WHAT THE TASK REQUIRES: Using the data below, return the stretch from the line that contains "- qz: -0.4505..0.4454" through the line that contains "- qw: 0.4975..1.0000", both included, exactly as it stands and nothing beyond it.

:: EXTRACTED MATERIAL

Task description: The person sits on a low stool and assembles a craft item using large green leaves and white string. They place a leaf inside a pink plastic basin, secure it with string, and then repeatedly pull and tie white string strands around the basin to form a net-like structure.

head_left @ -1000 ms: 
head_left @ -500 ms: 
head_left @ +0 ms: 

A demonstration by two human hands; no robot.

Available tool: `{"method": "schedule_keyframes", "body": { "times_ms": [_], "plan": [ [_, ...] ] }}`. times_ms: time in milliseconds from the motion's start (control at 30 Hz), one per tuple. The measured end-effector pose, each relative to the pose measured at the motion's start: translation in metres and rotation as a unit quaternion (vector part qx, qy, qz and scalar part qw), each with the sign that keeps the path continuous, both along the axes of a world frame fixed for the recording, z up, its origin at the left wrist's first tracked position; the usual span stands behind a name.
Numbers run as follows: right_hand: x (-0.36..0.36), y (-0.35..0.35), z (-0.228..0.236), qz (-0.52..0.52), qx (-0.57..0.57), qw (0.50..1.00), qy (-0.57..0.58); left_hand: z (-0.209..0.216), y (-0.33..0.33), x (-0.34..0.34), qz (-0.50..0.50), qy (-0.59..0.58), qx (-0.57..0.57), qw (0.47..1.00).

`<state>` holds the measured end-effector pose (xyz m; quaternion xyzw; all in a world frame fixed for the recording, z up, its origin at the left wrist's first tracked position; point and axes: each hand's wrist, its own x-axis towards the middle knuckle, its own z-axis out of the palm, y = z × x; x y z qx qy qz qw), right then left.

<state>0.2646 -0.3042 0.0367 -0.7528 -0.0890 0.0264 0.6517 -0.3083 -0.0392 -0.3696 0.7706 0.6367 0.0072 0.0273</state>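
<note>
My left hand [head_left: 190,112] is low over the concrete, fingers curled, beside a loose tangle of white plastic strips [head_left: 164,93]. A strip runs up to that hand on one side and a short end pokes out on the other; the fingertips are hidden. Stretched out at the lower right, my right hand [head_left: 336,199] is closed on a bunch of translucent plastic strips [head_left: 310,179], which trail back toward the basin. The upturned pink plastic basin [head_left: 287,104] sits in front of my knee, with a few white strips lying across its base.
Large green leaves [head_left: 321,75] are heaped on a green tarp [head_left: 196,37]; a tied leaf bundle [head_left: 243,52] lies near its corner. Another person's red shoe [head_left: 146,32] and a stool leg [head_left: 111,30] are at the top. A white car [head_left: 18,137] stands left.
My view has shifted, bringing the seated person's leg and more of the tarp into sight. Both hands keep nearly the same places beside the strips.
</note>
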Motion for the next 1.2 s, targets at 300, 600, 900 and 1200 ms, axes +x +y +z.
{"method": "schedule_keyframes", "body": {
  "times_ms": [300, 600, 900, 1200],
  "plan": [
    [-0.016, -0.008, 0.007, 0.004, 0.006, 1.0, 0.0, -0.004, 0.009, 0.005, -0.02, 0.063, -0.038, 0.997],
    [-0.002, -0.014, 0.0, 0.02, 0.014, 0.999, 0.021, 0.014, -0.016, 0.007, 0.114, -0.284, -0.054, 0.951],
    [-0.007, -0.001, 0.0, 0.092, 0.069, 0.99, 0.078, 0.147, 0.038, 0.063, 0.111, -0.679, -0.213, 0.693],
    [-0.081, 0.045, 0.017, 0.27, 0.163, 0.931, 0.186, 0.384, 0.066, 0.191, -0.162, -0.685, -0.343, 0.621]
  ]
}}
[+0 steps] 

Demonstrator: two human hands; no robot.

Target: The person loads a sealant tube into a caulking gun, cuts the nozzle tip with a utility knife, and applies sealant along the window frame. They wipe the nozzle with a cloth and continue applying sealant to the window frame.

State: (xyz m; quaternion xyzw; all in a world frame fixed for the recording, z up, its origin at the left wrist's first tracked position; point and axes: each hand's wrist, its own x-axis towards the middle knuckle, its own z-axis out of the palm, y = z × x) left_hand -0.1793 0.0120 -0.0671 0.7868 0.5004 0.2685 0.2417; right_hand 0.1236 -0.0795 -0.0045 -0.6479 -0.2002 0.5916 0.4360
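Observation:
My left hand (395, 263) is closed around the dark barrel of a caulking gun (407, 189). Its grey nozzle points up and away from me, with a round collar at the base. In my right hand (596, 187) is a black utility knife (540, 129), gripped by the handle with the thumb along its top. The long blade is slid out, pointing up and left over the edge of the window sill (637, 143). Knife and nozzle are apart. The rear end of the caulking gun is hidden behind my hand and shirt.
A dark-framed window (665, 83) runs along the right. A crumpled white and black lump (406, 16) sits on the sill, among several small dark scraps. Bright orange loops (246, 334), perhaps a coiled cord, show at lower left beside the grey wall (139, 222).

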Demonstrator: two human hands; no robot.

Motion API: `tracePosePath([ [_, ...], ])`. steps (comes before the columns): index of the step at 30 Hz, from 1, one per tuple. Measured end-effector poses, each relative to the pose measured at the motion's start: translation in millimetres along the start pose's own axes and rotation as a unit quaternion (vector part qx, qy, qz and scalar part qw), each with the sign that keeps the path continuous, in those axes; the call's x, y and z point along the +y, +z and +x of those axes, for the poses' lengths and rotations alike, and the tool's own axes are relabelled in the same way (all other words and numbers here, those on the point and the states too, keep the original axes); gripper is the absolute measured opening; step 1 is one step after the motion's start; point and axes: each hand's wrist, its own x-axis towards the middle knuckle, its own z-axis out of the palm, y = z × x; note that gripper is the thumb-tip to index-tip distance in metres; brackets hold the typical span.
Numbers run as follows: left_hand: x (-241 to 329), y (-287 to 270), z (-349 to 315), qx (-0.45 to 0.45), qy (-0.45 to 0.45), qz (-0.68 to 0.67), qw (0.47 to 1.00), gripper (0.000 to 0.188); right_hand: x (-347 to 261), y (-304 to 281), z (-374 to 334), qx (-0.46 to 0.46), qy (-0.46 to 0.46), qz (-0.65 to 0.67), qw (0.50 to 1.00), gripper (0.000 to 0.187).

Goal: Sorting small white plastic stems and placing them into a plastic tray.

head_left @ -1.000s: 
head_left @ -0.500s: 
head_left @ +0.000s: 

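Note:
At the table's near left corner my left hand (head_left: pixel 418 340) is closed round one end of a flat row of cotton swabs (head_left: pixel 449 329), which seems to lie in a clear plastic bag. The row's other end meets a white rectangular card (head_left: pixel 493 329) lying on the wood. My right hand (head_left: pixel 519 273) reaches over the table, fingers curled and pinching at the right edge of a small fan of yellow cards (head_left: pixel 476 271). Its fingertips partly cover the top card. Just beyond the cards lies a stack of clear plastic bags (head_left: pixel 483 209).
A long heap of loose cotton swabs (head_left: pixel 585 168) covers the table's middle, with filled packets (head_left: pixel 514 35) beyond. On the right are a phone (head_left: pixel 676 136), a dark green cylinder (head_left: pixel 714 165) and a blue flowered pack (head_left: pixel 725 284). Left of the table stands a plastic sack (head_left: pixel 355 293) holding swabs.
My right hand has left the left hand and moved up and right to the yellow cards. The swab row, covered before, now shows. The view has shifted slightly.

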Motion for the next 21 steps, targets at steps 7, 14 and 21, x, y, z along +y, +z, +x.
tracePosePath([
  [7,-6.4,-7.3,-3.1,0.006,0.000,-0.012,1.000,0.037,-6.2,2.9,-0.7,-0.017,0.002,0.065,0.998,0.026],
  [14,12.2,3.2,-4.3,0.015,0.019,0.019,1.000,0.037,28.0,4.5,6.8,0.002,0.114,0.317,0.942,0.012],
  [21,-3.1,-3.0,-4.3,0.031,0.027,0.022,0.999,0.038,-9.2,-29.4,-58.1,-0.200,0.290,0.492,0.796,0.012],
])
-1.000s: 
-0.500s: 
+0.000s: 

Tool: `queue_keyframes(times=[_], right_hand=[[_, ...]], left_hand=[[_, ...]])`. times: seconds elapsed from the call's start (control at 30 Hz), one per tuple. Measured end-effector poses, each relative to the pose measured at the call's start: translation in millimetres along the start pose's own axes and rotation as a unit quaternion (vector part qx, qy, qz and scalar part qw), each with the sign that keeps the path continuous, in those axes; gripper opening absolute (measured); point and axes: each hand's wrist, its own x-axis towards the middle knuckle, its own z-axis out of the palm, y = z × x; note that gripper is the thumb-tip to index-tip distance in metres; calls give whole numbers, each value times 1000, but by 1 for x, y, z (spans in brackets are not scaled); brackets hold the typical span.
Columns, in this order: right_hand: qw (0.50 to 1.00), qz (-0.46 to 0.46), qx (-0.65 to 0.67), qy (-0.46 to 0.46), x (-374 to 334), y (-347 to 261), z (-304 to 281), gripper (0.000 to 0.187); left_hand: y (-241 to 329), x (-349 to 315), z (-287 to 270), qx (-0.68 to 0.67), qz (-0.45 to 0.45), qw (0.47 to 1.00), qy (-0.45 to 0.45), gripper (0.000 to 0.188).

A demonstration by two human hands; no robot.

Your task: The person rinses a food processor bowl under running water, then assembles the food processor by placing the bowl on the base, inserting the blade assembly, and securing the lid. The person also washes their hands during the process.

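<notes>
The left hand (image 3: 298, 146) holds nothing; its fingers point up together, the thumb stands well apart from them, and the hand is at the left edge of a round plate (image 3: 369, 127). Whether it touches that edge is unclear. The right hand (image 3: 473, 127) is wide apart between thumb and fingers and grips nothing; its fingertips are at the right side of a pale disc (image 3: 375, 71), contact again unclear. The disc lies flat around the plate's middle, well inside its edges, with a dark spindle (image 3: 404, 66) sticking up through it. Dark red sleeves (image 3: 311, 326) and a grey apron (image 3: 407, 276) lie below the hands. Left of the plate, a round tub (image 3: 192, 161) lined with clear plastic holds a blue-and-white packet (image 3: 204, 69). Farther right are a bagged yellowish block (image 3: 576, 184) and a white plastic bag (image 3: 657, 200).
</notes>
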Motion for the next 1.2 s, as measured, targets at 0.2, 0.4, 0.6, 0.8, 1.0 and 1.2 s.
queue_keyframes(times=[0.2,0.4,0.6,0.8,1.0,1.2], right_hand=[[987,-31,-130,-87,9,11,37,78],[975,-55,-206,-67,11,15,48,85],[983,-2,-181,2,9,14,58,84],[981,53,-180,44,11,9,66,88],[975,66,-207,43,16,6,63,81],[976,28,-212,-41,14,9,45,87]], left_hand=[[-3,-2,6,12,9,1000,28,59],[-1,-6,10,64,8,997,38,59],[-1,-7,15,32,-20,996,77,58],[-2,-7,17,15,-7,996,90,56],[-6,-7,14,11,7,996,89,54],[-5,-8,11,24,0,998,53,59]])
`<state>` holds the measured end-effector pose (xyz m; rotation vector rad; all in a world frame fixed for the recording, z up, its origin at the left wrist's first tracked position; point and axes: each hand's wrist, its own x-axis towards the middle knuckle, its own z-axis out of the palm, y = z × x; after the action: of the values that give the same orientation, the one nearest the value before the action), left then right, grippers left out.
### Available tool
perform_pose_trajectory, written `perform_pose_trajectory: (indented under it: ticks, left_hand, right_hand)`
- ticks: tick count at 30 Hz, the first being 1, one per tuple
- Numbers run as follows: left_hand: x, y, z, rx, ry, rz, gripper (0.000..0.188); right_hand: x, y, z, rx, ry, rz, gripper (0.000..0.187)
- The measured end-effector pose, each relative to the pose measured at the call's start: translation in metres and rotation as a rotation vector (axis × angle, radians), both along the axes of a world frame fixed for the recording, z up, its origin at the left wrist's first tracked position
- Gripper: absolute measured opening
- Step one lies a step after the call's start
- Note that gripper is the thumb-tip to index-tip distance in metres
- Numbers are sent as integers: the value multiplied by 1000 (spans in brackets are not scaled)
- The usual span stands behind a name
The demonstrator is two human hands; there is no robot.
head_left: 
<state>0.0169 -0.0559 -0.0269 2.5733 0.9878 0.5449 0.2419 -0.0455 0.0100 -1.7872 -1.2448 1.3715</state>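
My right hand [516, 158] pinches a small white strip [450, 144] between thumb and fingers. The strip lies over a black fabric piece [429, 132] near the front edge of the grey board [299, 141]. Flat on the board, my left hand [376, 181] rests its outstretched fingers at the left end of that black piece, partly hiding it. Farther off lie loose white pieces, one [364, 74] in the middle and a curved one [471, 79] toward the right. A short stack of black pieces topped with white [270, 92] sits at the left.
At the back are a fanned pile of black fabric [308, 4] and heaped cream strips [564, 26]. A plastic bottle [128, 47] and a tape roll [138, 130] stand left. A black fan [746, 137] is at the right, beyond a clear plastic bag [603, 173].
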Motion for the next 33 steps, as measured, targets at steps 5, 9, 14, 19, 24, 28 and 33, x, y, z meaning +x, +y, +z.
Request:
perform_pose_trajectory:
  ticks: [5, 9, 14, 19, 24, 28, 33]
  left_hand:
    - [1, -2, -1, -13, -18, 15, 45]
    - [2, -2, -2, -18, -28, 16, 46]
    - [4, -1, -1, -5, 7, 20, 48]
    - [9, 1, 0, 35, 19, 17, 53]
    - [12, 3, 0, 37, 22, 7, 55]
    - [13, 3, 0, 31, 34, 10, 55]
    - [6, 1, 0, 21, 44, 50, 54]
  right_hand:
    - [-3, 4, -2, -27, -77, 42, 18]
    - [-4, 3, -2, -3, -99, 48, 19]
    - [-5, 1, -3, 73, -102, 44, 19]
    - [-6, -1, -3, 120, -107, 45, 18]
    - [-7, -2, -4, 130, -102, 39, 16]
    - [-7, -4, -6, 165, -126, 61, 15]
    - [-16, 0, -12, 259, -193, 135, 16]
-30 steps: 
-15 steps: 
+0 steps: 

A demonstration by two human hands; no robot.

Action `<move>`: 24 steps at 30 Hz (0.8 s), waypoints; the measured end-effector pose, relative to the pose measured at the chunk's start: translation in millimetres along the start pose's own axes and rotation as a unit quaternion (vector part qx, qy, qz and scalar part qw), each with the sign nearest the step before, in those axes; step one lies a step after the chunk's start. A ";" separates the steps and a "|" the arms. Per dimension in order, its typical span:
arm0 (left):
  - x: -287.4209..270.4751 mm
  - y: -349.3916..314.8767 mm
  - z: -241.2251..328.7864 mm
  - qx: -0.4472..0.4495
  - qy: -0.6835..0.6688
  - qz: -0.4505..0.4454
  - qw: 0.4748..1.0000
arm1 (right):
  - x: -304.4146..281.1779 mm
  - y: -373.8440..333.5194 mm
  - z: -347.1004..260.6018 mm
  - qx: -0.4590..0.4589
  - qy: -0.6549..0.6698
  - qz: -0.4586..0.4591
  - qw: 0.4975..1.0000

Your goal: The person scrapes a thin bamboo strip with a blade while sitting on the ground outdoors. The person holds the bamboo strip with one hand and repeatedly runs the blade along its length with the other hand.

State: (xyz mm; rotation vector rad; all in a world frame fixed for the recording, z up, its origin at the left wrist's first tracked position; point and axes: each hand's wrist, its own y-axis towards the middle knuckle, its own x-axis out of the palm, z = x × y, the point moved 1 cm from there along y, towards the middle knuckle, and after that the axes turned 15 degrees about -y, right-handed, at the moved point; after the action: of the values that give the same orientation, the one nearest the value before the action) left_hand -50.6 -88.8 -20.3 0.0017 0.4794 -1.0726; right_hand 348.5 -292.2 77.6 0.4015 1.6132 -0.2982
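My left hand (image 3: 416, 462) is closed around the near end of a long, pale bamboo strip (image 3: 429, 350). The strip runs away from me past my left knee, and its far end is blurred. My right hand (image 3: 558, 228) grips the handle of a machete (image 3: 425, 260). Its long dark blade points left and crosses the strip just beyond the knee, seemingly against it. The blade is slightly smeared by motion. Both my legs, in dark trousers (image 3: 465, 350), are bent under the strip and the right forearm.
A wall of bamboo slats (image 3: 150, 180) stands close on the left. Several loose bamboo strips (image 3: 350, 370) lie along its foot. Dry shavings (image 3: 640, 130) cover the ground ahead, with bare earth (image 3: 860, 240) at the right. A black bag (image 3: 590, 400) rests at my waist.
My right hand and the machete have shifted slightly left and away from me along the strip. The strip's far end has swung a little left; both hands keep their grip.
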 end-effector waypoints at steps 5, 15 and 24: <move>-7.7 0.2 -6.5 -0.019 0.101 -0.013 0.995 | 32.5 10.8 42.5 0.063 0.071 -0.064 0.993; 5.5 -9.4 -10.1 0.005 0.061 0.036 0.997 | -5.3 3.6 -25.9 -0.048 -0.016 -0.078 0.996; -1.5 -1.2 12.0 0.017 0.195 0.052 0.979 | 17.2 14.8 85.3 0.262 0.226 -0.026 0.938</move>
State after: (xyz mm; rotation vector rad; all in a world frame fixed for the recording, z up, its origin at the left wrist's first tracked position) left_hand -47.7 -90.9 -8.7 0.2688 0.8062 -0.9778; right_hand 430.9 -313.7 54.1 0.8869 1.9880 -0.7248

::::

ANSWER SPACE:
  - qz: -0.4505..0.4454
  - qw: 0.4748..1.0000
arm1 (right):
  - x: -304.4146..281.1779 mm
  - y: -373.8440..333.5194 mm
  - z: -347.1004..260.6018 mm
  - qx: -0.4590..0.4589
  - qy: -0.6549..0.6698
  - qz: -0.4586..0.4591
  - qw: 0.4975..1.0000

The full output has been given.